**PROBLEM REQUIREMENTS**.
When you write the records again, keep every line exactly as it was.

____________

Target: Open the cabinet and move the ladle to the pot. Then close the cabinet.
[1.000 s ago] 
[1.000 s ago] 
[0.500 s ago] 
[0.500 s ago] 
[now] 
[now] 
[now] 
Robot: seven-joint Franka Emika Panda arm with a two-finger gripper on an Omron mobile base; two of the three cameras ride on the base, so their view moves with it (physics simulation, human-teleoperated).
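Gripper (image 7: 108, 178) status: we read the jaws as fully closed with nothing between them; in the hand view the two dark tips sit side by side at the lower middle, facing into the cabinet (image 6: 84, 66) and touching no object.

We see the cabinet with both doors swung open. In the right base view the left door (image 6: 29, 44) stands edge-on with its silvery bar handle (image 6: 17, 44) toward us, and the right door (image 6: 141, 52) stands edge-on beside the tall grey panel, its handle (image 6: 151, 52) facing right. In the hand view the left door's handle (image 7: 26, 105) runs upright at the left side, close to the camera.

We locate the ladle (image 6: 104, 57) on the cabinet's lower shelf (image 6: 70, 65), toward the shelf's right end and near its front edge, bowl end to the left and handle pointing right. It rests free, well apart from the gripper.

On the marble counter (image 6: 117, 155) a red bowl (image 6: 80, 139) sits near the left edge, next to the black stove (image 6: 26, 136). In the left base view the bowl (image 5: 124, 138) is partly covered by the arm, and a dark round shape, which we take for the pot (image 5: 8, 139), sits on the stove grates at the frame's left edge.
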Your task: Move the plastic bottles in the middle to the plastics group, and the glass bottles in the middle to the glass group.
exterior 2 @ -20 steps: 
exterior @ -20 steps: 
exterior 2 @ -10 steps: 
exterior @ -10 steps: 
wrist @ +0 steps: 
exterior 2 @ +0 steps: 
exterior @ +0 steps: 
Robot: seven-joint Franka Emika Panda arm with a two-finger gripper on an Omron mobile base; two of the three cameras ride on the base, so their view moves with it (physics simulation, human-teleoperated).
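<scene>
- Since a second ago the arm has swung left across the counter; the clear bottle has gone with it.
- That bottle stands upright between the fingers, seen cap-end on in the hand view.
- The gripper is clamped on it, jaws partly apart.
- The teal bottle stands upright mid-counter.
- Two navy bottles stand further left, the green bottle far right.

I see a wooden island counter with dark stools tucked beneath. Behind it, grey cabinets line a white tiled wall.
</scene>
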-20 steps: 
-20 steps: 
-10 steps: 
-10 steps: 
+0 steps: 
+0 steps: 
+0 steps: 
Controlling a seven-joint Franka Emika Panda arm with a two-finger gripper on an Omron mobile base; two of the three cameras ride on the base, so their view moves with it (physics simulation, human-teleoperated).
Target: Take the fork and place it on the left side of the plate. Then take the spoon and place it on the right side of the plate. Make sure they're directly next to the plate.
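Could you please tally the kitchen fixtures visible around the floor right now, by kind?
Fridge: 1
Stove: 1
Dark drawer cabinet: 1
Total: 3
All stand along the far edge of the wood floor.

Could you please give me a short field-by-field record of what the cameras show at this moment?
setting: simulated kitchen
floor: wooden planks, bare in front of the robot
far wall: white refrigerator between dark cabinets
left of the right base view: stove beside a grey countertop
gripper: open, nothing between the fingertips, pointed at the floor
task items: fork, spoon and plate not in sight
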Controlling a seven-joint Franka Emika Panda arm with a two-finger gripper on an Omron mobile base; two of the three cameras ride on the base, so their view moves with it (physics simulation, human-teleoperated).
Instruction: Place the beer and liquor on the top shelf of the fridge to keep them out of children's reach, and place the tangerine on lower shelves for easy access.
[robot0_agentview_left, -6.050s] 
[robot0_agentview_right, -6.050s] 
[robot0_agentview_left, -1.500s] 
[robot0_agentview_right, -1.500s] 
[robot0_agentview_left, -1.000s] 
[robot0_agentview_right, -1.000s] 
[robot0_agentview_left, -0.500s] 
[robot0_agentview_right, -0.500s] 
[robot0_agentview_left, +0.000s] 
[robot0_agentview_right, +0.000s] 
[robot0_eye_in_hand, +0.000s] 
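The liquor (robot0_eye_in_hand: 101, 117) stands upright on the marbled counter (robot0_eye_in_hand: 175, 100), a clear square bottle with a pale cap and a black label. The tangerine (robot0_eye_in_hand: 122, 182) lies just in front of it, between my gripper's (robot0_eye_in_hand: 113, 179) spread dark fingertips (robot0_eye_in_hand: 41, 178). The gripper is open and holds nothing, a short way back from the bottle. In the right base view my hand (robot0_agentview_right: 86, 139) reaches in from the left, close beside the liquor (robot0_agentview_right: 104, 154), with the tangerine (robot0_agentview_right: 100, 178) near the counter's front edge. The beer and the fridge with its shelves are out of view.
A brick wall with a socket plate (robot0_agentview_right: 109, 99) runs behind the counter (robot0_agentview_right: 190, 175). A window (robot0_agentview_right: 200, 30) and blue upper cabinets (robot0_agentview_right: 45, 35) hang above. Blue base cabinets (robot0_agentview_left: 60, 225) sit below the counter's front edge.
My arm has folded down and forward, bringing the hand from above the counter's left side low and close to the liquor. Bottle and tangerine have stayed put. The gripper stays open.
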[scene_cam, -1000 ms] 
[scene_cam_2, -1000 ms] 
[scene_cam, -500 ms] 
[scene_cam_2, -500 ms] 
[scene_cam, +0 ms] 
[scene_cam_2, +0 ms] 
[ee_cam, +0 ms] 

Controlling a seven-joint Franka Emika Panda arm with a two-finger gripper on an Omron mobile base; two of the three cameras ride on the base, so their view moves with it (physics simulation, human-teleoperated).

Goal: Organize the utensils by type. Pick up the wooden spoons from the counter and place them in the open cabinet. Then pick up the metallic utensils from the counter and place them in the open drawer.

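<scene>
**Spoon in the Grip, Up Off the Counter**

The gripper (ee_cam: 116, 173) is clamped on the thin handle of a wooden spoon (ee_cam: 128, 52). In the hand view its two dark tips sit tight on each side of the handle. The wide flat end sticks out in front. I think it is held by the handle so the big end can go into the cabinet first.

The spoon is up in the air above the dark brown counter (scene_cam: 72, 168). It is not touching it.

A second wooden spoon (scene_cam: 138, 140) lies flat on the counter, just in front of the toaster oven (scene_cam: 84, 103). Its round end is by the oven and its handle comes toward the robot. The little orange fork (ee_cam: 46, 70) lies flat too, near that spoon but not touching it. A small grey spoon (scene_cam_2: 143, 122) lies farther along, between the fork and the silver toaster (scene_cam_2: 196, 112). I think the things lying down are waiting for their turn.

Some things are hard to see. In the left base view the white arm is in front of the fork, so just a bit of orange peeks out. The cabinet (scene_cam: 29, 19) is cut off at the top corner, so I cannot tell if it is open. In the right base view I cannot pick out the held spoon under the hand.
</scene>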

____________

**REPLY TO THE TASK**.
Target: Open the cabinet and move the ladle to the pot. Then close the cabinet.
[1.000 s ago] 
[1.000 s ago] 
[0.500 s ago] 
[0.500 s ago] 
[now] 
[now] 
[now] 
Robot: seven-joint Franka Emika Panda arm with a two-finger gripper on an Omron mobile base; two of the three cameras ride on the base, so their view moves with it (physics simulation, human-teleoperated).
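Gripper (image 7: 108, 178) status: we read the jaws as fully closed with nothing between them; in the hand view the two dark tips sit side by side at the lower middle, facing into the cabinet (image 6: 84, 66) and touching no object.

We see the cabinet with both doors swung open. In the right base view the left door (image 6: 29, 44) stands edge-on with its silvery bar handle (image 6: 17, 44) toward us, and the right door (image 6: 141, 52) stands edge-on beside the tall grey panel, its handle (image 6: 151, 52) facing right. In the hand view the left door's handle (image 7: 26, 105) runs upright at the left side, close to the camera.

We locate the ladle (image 6: 104, 57) on the cabinet's lower shelf (image 6: 70, 65), toward the shelf's right end and near its front edge, bowl end to the left and handle pointing right. It rests free, well apart from the gripper.

On the marble counter (image 6: 117, 155) a red bowl (image 6: 80, 139) sits near the left edge, next to the black stove (image 6: 26, 136). In the left base view the bowl (image 5: 124, 138) is partly covered by the arm, and a dark round shape, which we take for the pot (image 5: 8, 139), sits on the stove grates at the frame's left edge.
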Your task: Move the plastic bottles in the middle to the plastics group, and the glass bottles in the middle to the glass group.
exterior 2 @ -20 steps: 
exterior @ -20 steps: 
exterior 2 @ -10 steps: 
exterior @ -10 steps: 
wrist @ +0 steps: 
exterior 2 @ +0 steps: 
exterior @ +0 steps: 
Robot: seven-joint Franka Emika Panda arm with a two-finger gripper on an Omron mobile base; two of the three cameras ride on the base, so their view moves with it (physics simulation, human-teleoperated).
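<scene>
- Since a second ago the arm has swung left across the counter; the clear bottle has gone with it.
- That bottle stands upright between the fingers, seen cap-end on in the hand view.
- The gripper is clamped on it, jaws partly apart.
- The teal bottle stands upright mid-counter.
- Two navy bottles stand further left, the green bottle far right.

I see a wooden island counter with dark stools tucked beneath. Behind it, grey cabinets line a white tiled wall.
</scene>
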-20 steps: 
-20 steps: 
-10 steps: 
-10 steps: 
+0 steps: 
+0 steps: 
+0 steps: 
Controlling a seven-joint Franka Emika Panda arm with a two-finger gripper on an Omron mobile base; two of the three cameras ride on the base, so their view moves with it (physics simulation, human-teleoperated).
Target: Take the fork and place it on the left side of the plate. Then take the spoon and place it on the right side of the plate. Make sure they're directly next to the plate.
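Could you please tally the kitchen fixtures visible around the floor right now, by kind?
Fridge: 1
Stove: 1
Dark drawer cabinet: 1
Total: 3
All stand along the far edge of the wood floor.

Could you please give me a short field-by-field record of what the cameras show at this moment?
setting: simulated kitchen
floor: wooden planks, bare in front of the robot
far wall: white refrigerator between dark cabinets
left of the right base view: stove beside a grey countertop
gripper: open, nothing between the fingertips, pointed at the floor
task items: fork, spoon and plate not in sight
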Controlling a seven-joint Franka Emika Panda arm with a two-finger gripper on an Omron mobile base; two of the three cameras ride on the base, so their view moves with it (physics simulation, human-teleoperated).
Instruction: Place the beer and liquor on the top shelf of the fridge to keep them out of children's reach, and place the tangerine on lower shelves for easy access.
[robot0_agentview_left, -6.050s] 
[robot0_agentview_right, -6.050s] 
[robot0_agentview_left, -1.500s] 
[robot0_agentview_right, -1.500s] 
[robot0_agentview_left, -1.000s] 
[robot0_agentview_right, -1.000s] 
[robot0_agentview_left, -0.500s] 
[robot0_agentview_right, -0.500s] 
[robot0_agentview_left, +0.000s] 
[robot0_agentview_right, +0.000s] 
[robot0_eye_in_hand, +0.000s] 
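The liquor (robot0_eye_in_hand: 101, 117) stands upright on the marbled counter (robot0_eye_in_hand: 175, 100), a clear square bottle with a pale cap and a black label. The tangerine (robot0_eye_in_hand: 122, 182) lies just in front of it, between my gripper's (robot0_eye_in_hand: 113, 179) spread dark fingertips (robot0_eye_in_hand: 41, 178). The gripper is open and holds nothing, a short way back from the bottle. In the right base view my hand (robot0_agentview_right: 86, 139) reaches in from the left, close beside the liquor (robot0_agentview_right: 104, 154), with the tangerine (robot0_agentview_right: 100, 178) near the counter's front edge. The beer and the fridge with its shelves are out of view.
A brick wall with a socket plate (robot0_agentview_right: 109, 99) runs behind the counter (robot0_agentview_right: 190, 175). A window (robot0_agentview_right: 200, 30) and blue upper cabinets (robot0_agentview_right: 45, 35) hang above. Blue base cabinets (robot0_agentview_left: 60, 225) sit below the counter's front edge.
My arm has folded down and forward, bringing the hand from above the counter's left side low and close to the liquor. Bottle and tangerine have stayed put. The gripper stays open.
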[scene_cam, -1000 ms] 
[scene_cam_2, -1000 ms] 
[scene_cam, -500 ms] 
[scene_cam_2, -500 ms] 
[scene_cam, +0 ms] 
[scene_cam_2, +0 ms] 
[ee_cam, +0 ms] 

Controlling a seven-joint Franka Emika Panda arm with a two-finger gripper on an Omron mobile base; two of the three cameras ride on the base, so their view moves with it (physics simulation, human-teleoperated).

Goal: Organize the utensils by type. Pick up the wooden spoons from the counter and place them in the open cabinet. Then pick up the metallic utensils from the counter and place them in the open drawer.

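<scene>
**Spoon in the Grip, Up Off the Counter**

The gripper (ee_cam: 116, 173) is clamped on the thin handle of a wooden spoon (ee_cam: 128, 52). In the hand view its two dark tips sit tight on each side of the handle. The wide flat end sticks out in front. I think it is held by the handle so the big end can go into the cabinet first.

The spoon is up in the air above the dark brown counter (scene_cam: 72, 168). It is not touching it.

A second wooden spoon (scene_cam: 138, 140) lies flat on the counter, just in front of the toaster oven (scene_cam: 84, 103). Its round end is by the oven and its handle comes toward the robot. The little orange fork (ee_cam: 46, 70) lies flat too, near that spoon but not touching it. A small grey spoon (scene_cam_2: 143, 122) lies farther along, between the fork and the silver toaster (scene_cam_2: 196, 112). I think the things lying down are waiting for their turn.

Some things are hard to see. In the left base view the white arm is in front of the fork, so just a bit of orange peeks out. The cabinet (scene_cam: 29, 19) is cut off at the top corner, so I cannot tell if it is open. In the right base view I cannot pick out the held spoon under the hand.
</scene>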

No more output is needed for this exercise.